Re: Thread implementations...

Richard Gooch (Richard.Gooch@atnf.CSIRO.AU)
Sun, 21 Jun 1998 13:40:57 +1000


Anthony Barbachan writes:
> >> From: Richard Gooch <Richard.Gooch@atnf.CSIRO.AU>
> >> >On the other hand you could say that the UNIX semantics are fine and
> >> >are quite scalable, provided you use them sensibly. Some of these
> >> >"problems" are due to applications not being properly thought out in
> >> >the first place. If for example you have N threads each polling a
> >> >chunk of FDs, things can run well, provided you don't have *each*
> >> >thread polling *all* FDs. Of course, you want to use poll(2) rather
> >> >than select(2), but other than that the point stands.
> >>
> >> The ideal might be select functions with an extra parameter in which we
> can
> >> pass a function's address which would then be called automatically, with
> an
> >> active file descriptor as a parameter, when it is ready.
> >
> >What are you trying to solve here? The kernel scan of all FDs to check
> >for activity is still needed, unless you have something radically
>
> Why is the kernel scan needed? Activity on a file handle doesn't just
> magically appear. The kernel had to make it active in the first place.

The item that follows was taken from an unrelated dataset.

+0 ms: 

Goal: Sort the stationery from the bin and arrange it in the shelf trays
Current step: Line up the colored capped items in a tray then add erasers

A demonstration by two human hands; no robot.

The kernel scan is in the implementation of select(2) and
poll(2). Read fs/select.c to see how it's done. For each FD in your
array, the kernel has to check for activity. If you specify a timeout
and there is no activity yet, the kernel puts your process to sleep
and when activity does finally happen, this scan is performed *again*.

> >different in mind (aka. AIO). And it is this kernel scan that chews up
> >lots of time.
> >There is another problem, and that is that application scan for which
> >FDs the kernel said are active: currently the application has to scan
> >all those FDs. There is a way around this too, but there are other
> >things to sort out first...
>
> This is the one I was thinking about.

That is easily solved by implementing poll2(2), which I did last year
(not submitted because there is not much point until other things are
optimised). Hopefully sometime during 2.3 I'll have time to get back
to this.

Regards,

Richard....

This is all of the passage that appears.